Calígula no deja de ser una monumental y desmadrada exploitation, una película grindhouse cargada de sexo y violencia (me encanta la máquina corta-cabezas) echa con millones de dólares. Si habéis entrenado vuestro paladar con filmes parecidos, Calígula es ciertamente una película a disfrutar. Eso sí, si realmente os interesa la historia del Imperio Romano durante este periodo os recomiendo la fantástica y clásica serie británica Yo, Claudio (I, Claudius, 1976) que adapta la potente y absorbente novela de Robert Graves.

5 comentarios:

Dr. Gonzo dijo...

No tenía conocimiento de que esta película fuese tan cutre. Sabía que era de corte erótico y demás, pero no que fuese un despropósito jaja Aún así, como ya leiste en la última entrada de mi blog, siento predilección por los personajes oscuros y malvados, de modo que creo que esta película hará mis delicias (o no)

Por cierto, esta mañana me ha llegado un libro que me recomendaste hace tiempo; Sangre, sudor y vísceras.
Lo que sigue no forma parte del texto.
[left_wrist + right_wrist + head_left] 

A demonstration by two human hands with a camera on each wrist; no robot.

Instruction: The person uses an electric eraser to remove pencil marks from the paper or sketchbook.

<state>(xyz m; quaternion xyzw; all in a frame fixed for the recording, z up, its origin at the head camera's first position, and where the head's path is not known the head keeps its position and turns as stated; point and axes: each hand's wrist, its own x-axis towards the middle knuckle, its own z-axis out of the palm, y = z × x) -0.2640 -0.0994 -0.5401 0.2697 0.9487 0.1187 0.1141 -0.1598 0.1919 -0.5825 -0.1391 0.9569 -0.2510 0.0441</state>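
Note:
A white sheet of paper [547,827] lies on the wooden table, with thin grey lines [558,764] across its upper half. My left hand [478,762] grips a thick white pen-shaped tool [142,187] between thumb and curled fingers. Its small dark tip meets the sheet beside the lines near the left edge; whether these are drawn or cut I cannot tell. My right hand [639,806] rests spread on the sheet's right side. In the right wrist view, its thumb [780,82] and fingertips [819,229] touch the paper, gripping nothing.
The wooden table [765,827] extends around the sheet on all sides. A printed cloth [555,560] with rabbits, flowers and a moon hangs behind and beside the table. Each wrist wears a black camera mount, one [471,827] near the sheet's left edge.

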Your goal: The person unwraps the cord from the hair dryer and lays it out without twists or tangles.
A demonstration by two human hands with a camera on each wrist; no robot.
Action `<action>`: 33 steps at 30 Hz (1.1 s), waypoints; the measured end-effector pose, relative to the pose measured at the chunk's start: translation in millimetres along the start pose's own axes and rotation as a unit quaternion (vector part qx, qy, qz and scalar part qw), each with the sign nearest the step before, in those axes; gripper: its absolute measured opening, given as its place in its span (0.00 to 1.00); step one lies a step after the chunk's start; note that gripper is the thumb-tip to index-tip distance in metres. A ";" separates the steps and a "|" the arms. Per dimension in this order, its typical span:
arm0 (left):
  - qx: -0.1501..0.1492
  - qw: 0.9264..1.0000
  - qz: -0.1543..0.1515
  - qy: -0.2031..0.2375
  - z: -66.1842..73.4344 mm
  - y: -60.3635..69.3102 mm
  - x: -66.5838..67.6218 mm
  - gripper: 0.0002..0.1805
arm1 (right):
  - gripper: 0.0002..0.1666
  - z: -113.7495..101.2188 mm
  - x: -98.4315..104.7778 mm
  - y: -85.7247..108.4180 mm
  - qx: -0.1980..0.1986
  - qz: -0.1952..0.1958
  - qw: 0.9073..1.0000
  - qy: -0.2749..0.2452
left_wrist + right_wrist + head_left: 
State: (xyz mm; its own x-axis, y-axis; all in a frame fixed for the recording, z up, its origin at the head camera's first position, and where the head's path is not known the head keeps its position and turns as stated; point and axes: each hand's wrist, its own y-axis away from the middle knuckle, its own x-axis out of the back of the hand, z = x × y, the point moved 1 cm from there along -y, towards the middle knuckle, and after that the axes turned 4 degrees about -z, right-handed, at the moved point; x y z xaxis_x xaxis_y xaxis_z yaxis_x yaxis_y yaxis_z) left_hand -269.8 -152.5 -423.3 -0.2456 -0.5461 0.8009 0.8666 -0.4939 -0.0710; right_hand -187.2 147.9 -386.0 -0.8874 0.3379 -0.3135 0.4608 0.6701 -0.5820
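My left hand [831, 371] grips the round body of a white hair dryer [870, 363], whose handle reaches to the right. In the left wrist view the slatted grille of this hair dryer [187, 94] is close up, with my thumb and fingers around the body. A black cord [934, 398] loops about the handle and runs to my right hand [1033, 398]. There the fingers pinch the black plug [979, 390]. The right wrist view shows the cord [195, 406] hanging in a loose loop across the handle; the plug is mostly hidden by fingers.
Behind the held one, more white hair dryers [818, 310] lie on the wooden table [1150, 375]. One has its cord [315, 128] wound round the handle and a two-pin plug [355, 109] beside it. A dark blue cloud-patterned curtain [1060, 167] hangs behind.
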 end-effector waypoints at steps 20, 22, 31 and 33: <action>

Tiene una pinta impresionante.

Raül Calvo dijo...

Realmente cutre no es porque tenían un montón de dinero para gastar, pero es un desmadre, una locura que no es ni normal. No sólo por el sexo, también hay una cantidad considerable de sangre. Eso sí, te diría que vieras la llamada Pre-release version incluida en la edición americana en Blu-ray, pero la versión que está disponible en España tampoco es que esté del todo mal, aunque es un despropósito ya que cuando Guccione cambió el orden de las escenas tal y como las había planeado Brass pasan cosas como barbas que aparecen de repente, es bastante divertido.

Javi dijo...

Si puedes pásate por mi blog para comentarte algo importante.
Un saludo, Raül.

Miko Fercho dijo...

sinceramente me parecio de las peliculas mas impresionantes q he visto (y no por el porno ni la ambientacion..), me la presto una ex y me hablo tanto de ella, desde el comienzo puede notarse que uno entrara en una bizarra atmosfera porno setentera paganografica, sin embargo me parecio una historia romantica y que plantea entrar en los sentimientos y la psicologia mas oculta del ser, el ego y alter ego sinceramente recomiendo un par chifos para verla...jeje

Raül Calvo dijo...

Supongo que no hay muchas películas románticas donde se corten cabezas con tanta alegría. Tal vez es lo que le hace falta a la saga Crepúsculo.